[Level Zero] sycl::parallel_for with ranges larger than INT_MAX deadlocks or aborts

masterleinad commented 2 years ago

Describe the bug Running

#include <iostream>
#include <CL/sycl.hpp>

int main(int, char**) {
   cl::sycl::default_selector device_selector;
   cl::sycl::queue queue(device_selector);
   std::cout << "Running on "
             << queue.get_device().get_info<cl::sycl::info::device::name>()
             << "\n";
   size_t N = INT_MAX; //breaks for CUDA
   // size_t N = 5000000000; // breaks for Intel
   sycl::range<1> range(N+1);
   auto parallel_for_event = queue.submit([&](sycl::handler& cgh) {
     cgh.parallel_for(range, [=](sycl::item<1> /*item*/) {});
   });

   return 0;
}

deadlocks on CUDA devices or gives

C++ exception with description "PI backend failed. PI backend returns: -54 (CL_INVALID_WORK_GROUP_SIZE) -54 (CL_INVALID_WORK_GROUP_SIZE)" thrown in the test body.

on Intel GPUs when compiled and run via

clang++ -fsycl -fsycl-unnamed-lambda -fno-sycl-id-queries-fit-in-int -fsycl-targets=nvptx64-nvidia-cuda-sycldevice && ./a.out

resp.

clang++ -fsycl -fsycl-unnamed-lambda -fno-sycl-id-queries-fit-in-int dummy.cc && ./a.out

Environment:

OS: Linux
Target device and vendor: Intel GPU, NVIDIA GPU
DPC++ version: nightly release 20210621

zjin-lcf commented 2 years ago

Running on Intel(R) UHD Graphics P630 [0x3e96] terminate called after throwing an instance of 'cl::sycl::runtime_error' what(): Provided range is out of integer limits. Pass `-fno-sycl-id-queries-fit-in-int' to disable range check. -30 (CL_INVALID_VALUE)

Is it right that the real issue is sycl::range should not be limited to the range of an integer ? Thanks.

bader commented 2 years ago

Is it right that the real issue is sycl::range should not be limited to the range of an integer ? Thanks.

Yes. It's done for performance reasons and can be relaxed with -fno-sycl-id-queries-fit-in-int flag if needed.

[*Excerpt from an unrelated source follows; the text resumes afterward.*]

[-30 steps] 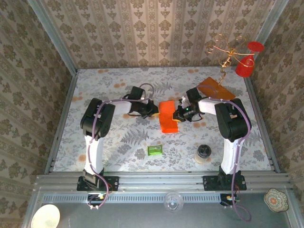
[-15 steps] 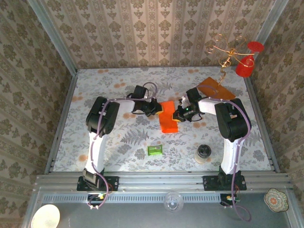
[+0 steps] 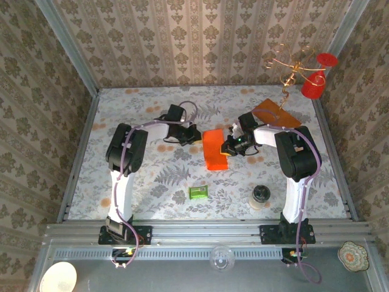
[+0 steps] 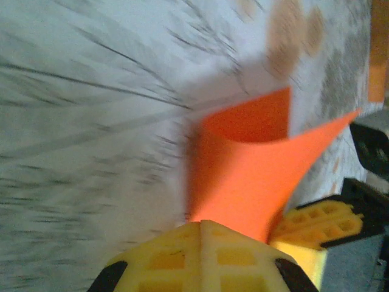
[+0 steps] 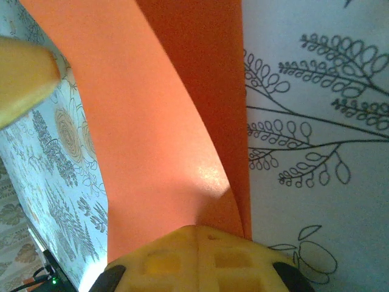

masterleinad commented 2 years ago

As said in the initial post, I was using -fno-sycl-id-queries-fit-in-in already.

masterleinad commented 2 years ago

Enabling

size_t N = 5000000000lu; // breaks for Intel

the test still fails with

Running on Intel(R) Graphics [0x020a]
terminate called after throwing an instance of 'cl::sycl::runtime_error'
  what():  PI backend failed. PI backend returns: -54 (CL_INVALID_WORK_GROUP_SIZE) -54 (CL_INVALID_WORK_GROUP_SIZE)
Aborted

on Intel GPUs with a nightly build from 10/25.

AerialMantis commented 2 years ago

Now that https://github.com/intel/llvm/pull/5095 is merged this should address the problem for the CUDA backend, so I will remove the CUDA label.

@bader I believe the remaining issue here is with the OpenCL/Level Zero backend.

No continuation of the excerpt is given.